If you are tempted to ignore people who believe the Government is infecting us with Covid-19 through the 5G network, you may have forgotten Peters' rollicking tales as he emerged in the late 1980s and early 1990s.
There were Russian submarines operating off Great Barrier Island. The Mikhail Lermontov, which sank in the Marlborough Sounds, was a Soviet spy ship. Richard Prebble was accused of covering up a Cook Strait ferry scratching its bottom in Tory Channel. Mystery surrounded whether or not Peters had met US President Ronald Reagan. His Māori Loans Affair introduced us to a cast of characters with names like Rocky Cribb, Michael Giscondi and Max Raepple, who may really have been Werner Rohrich.
The Wine Box, BNZ and Merry Christmas, Mr Lawrence conspiracies involved a who's-who of the business, public service and law-enforcement communities, with dark hints of cover-ups involving even murder.
After Peters bizarrely alleged Sir Selwyn Cushing tried to bribe him, Judge John Dalmer found in the subsequent defamation action that "Mr Peters was at best reckless or even worse he knew the words used were false. Either way he acted maliciously."
This was terrific entertainment for everyone except those falsely accused, and not such a long way from accusing shadowy establishment networks from running global paedophile rings out of pizza shops or spreading viruses through mobile phones.
Why, though, would conspiracy theorists and other social outcasts bother with whatever 1990s-era story Peters might unveil next week, when they can get a shiny new product from one of the new entrants? To use the old adage, Peters is selling a Walkman in a Spotify age.
In a splintered market, the most likely outcome is NZ First, the New Conservatives, Vision NZ, ONE and Advance NZ all missing out and Peters retiring to Whananaki.
And therein lies the danger.
For a quarter century, Peters has been a useful safety valve in New Zealand politics.
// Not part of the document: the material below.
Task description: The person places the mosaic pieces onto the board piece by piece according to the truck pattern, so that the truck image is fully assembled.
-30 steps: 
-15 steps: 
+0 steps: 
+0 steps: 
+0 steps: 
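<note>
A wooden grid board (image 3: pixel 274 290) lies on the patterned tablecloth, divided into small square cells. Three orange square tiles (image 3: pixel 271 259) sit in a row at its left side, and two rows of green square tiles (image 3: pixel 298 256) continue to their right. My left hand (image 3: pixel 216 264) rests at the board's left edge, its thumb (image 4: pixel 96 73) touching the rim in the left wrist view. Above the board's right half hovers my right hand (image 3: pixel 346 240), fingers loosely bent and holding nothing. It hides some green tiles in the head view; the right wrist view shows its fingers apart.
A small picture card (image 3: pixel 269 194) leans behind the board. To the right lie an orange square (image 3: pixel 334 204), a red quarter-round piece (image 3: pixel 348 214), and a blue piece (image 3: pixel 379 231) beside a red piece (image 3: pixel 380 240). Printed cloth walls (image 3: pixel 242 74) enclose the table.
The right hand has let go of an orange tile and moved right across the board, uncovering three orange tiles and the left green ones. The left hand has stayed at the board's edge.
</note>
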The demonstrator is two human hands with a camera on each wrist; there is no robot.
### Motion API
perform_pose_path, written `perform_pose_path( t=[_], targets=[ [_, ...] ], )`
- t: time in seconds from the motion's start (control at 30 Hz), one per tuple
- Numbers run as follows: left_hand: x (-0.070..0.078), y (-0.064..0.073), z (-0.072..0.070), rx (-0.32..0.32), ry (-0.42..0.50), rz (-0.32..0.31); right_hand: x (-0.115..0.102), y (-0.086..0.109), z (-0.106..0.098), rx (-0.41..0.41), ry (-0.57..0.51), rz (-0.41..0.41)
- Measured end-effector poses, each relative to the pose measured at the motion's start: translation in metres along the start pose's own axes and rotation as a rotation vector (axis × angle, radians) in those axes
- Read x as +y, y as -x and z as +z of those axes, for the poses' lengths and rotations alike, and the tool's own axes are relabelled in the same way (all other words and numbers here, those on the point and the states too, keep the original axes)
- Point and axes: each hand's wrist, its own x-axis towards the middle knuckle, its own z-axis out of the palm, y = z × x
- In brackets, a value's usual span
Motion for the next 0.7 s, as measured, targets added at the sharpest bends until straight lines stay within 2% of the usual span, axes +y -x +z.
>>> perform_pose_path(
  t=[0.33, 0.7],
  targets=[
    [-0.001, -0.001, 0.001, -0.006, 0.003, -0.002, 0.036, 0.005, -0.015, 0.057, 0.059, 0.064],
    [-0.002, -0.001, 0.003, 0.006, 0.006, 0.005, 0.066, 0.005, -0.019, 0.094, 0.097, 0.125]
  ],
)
He has offered a home for mercantilists, xenophobes and other cranks but has never acted on his rhetoric. He is a mainstream Foreign Minister. It took Covid to deliver his decades-old promises on immigration. In the end, his safety-valve role has turned out to be the point — and even the value — of Peters' nearly 50 years in politics.
Remove him from the scene and a more genuine and thus more sinister new champion will emerge. As registered parties, NZ First, the New Conservatives, Vision NZ, ONE and Advance NZ must have at least 500 financial members each. They are all at least adequately funded and have activists prepared to do the hard yards. Combined, their membership rivals the larger parties and their public support already sits above 5 per cent.
With Peters out of the picture, the most charismatic of their leaders — most likely Te Kahika — will have an opportunity to bring them into one vehicle for 2023. The prospect of such a movement holding the balance of power will make everyone pine for the good old days of Winston Peters.
- Matthew Hooton is an Auckland-based PR consultant, whose clients have included the National and Act parties. These views are his own.